I don't think Hancock would be any worse on racial matters than Cleveland's administration was after 1884. And anyway the GOP did nothing significant for African Americans in the South after 1876.
Really, leaving aside butterfly effects, it is hard to see how the 1880 election made much difference. The tariff? The Democratic platform was ambiguous, and Hancock himself strongly denied that he would end protection for industry. (Unfortunately, he said the tariff was a "local question." He later explained privately that what he meant was that it affected different localities differently, but his statement was still ridiculed by the Republicans.
http://books.google.com/books?id=ubSem4UEn9AC&pg=PA301) Civil service reform? All the candidates said they were for it, and it would come eventually, but probably Congress would do nothing about it in the near future. (The only reason it did so in OTL was because of Garfield's assassination. So, yes, in that sense Garfield's election made a bit of a difference, but only accidentally.) The money question? Hancock was not as prominently associated with hard money as Tilden and Bayard were, but there is little likelihood he would have aligned himself with western inflationists.
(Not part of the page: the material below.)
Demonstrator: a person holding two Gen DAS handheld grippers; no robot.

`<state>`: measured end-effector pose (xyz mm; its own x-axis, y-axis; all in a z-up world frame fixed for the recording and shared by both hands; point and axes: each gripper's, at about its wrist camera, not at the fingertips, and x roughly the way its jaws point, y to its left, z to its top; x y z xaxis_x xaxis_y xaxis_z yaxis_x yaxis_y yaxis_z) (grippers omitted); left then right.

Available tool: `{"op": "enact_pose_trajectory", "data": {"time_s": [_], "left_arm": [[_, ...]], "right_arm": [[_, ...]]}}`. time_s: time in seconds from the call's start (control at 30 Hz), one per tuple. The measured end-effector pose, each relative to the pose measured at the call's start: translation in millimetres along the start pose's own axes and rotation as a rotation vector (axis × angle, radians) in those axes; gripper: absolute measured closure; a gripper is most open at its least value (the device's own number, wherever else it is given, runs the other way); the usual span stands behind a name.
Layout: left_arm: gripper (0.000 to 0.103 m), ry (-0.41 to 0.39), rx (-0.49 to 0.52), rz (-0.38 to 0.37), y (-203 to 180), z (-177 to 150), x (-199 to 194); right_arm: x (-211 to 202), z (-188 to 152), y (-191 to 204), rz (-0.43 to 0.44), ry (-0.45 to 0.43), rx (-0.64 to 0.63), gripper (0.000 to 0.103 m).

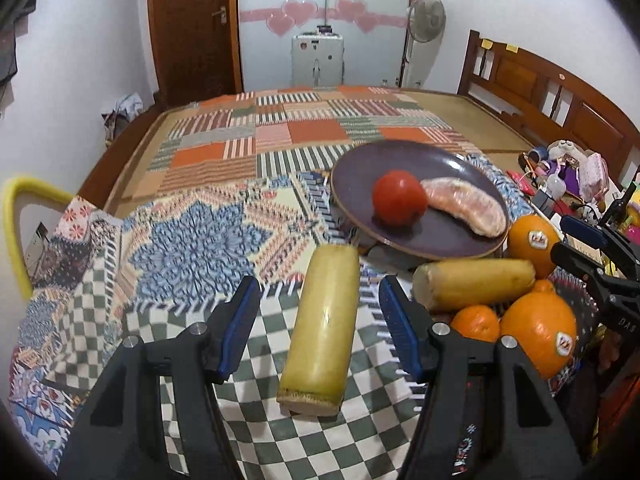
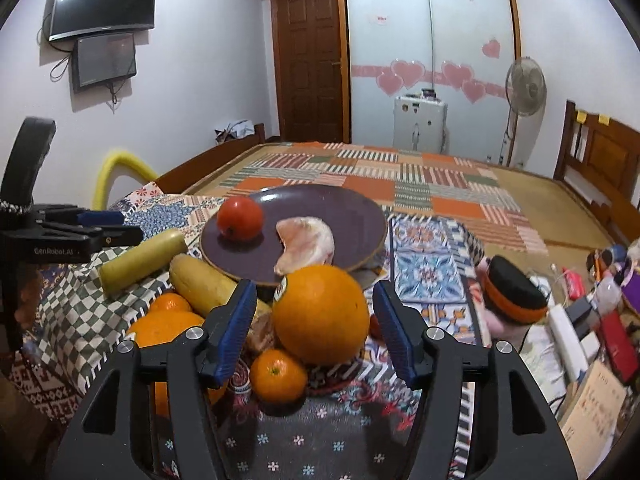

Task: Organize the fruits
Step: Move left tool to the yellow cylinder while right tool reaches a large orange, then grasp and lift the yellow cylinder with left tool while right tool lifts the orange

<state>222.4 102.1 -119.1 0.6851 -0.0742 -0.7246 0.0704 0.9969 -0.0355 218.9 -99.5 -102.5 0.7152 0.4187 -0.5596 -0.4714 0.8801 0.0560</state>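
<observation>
Patchwork cloths cover the bed (image 1: 280,136) and the nearer table (image 1: 192,240), with a wooden door and heart-stickered sliding panels behind. Toward the table's far edge a dark purple plate (image 1: 440,236) holds a tomato (image 1: 399,198) and a peeled pomelo segment (image 1: 466,206), the two touching. Left gripper (image 1: 316,328) stands open, its blue pads either side of a yellow sugarcane piece (image 1: 324,328) lying on the checked cloth, not pressing it. A second sugarcane piece (image 1: 474,284) rests on the heap of oranges near the table's right edge. Right gripper (image 2: 316,328) is open too, framing a large stickered orange (image 2: 320,314) without touching it; a small mandarin (image 2: 278,376) sits just below.
</observation>
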Motion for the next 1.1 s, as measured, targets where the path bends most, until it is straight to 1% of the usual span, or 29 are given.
{"op": "enact_pose_trajectory", "data": {"time_s": [0.13,0.2,0.3,0.4,0.43,0.53,0.67,0.8,0.9,0.97,1.1], "left_arm": [[0.047,0.021,0.006,-0.009,-1.4,-5.6,9.6],[0.052,0.032,0.010,-0.015,-3.7,-6.4,14.2],[0.056,0.047,0.020,-0.019,-7.0,-6.9,21.1],[0.058,0.059,0.028,-0.024,-8.5,-6.1,28.6],[0.059,0.063,0.031,-0.024,-8.8,-5.2,30.5],[0.060,0.072,0.037,-0.021,-10.0,-2.7,36.1],[0.062,0.081,0.008,-0.035,-6.6,1.9,43.2],[0.063,0.078,0.009,-0.030,-7.3,2.6,43.8],[0.064,0.078,0.011,-0.022,-8.0,1.5,42.4],[0.064,0.071,0.003,-0.023,-7.7,0.9,38.9],[0.064,0.039,-0.007,-0.028,-7.0,-0.1,24.2]], "right_arm": [[4.9,-1.3,-0.2,0.003,0.013,0.001,0.046],[6.8,-1.4,0.8,0.006,0.018,0.000,0.046],[9.5,-2.1,3.9,0.007,0.023,0.002,0.046],[12.4,-2.7,3.4,0.005,0.030,0.007,0.050],[12.3,-3.0,3.2,0.003,0.029,0.009,0.051],[10.9,-3.5,2.5,0.009,0.028,0.015,0.052],[9.7,-3.7,4.7,0.008,0.027,0.009,0.052],[7.0,-3.8,5.7,0.004,0.023,0.003,0.054],[3.6,-1.8,3.5,0.001,0.014,0.008,0.059],[3.1,-1.6,-0.6,0.027,0.021,0.026,0.059],[2.5,-1.8,-2.6,0.034,0.023,0.036,0.060]]}}
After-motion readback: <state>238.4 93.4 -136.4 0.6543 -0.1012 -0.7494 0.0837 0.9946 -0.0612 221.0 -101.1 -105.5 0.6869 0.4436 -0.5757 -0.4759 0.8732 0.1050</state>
Leonard Dinnerstein in “The Election of 1880,” in A. M. Schlesinger, Jr., ed., History of American Presidential Elections , 4 volumes. New York : Chelsea House and McGraw-Hill, 1971) describes the 1880 election as "one of the most insignificant in United States history." It certainly did not seem that way to voters at the time--turnout has been estimated at 78 percent. But in terms of likely actual effects on public policy, I would say Dinnerstein was right.